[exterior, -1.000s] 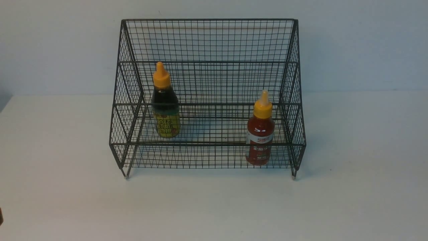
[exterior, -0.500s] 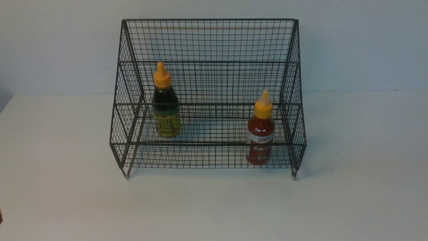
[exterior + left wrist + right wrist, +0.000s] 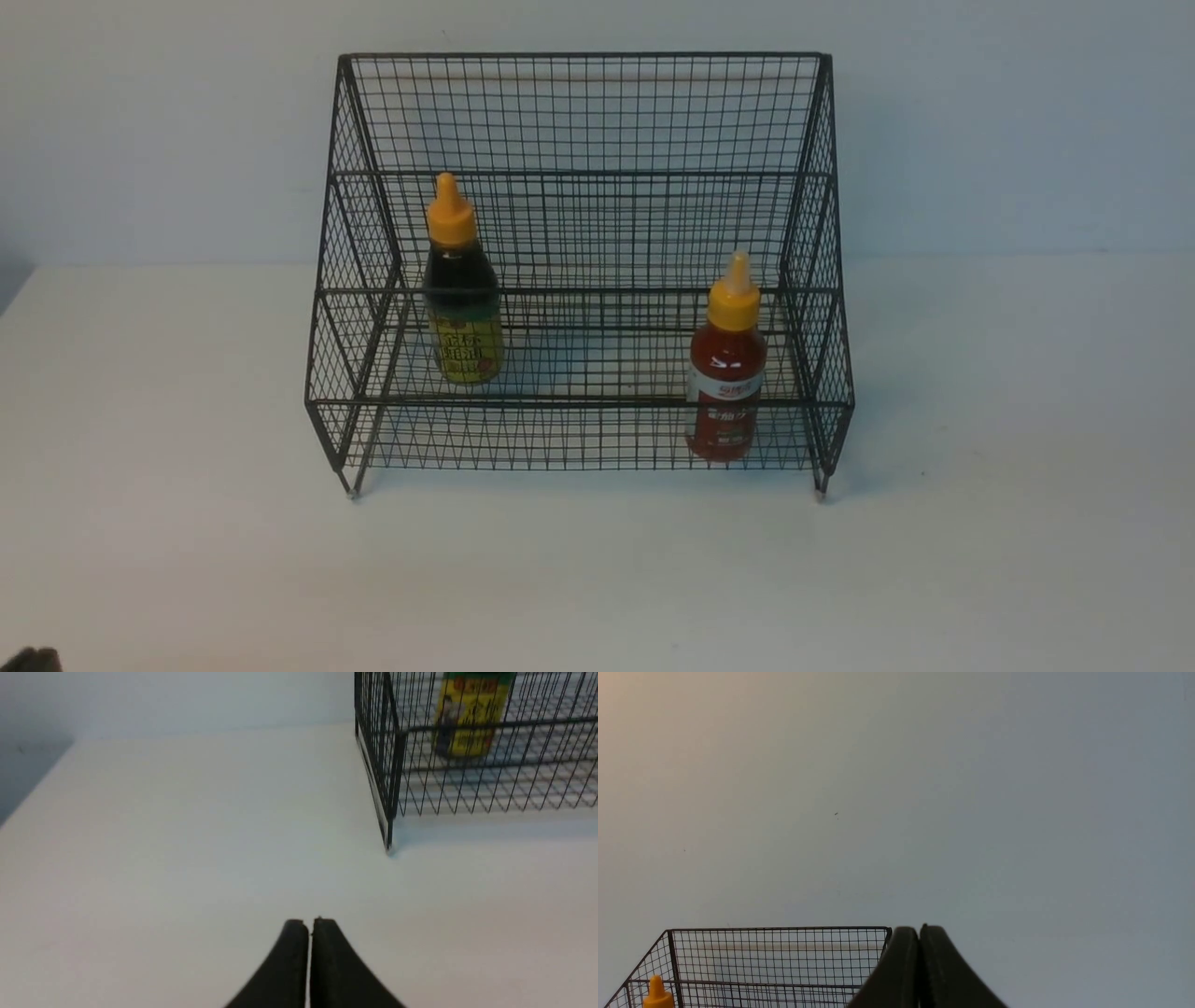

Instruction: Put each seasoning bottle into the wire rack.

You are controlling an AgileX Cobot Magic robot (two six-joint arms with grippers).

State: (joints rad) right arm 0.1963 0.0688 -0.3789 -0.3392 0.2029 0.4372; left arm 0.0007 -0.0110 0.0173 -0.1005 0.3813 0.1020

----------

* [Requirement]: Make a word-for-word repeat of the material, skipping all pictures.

* [Answer box]:
[exterior, -1.000s] 
[exterior, -0.500s] 
[exterior + left wrist + right wrist, +0.000s] 

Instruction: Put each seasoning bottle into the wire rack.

You are controlling an AgileX Cobot Magic robot (two six-joint arms with grippers).

State: (joints rad) right arm 0.1963 0.0688 -0.3789 -0.3392 0.2029 0.4372; left arm 0.0007 -0.0110 0.0173 -0.1005 0.3813 0.1020

This answer requires no additional content.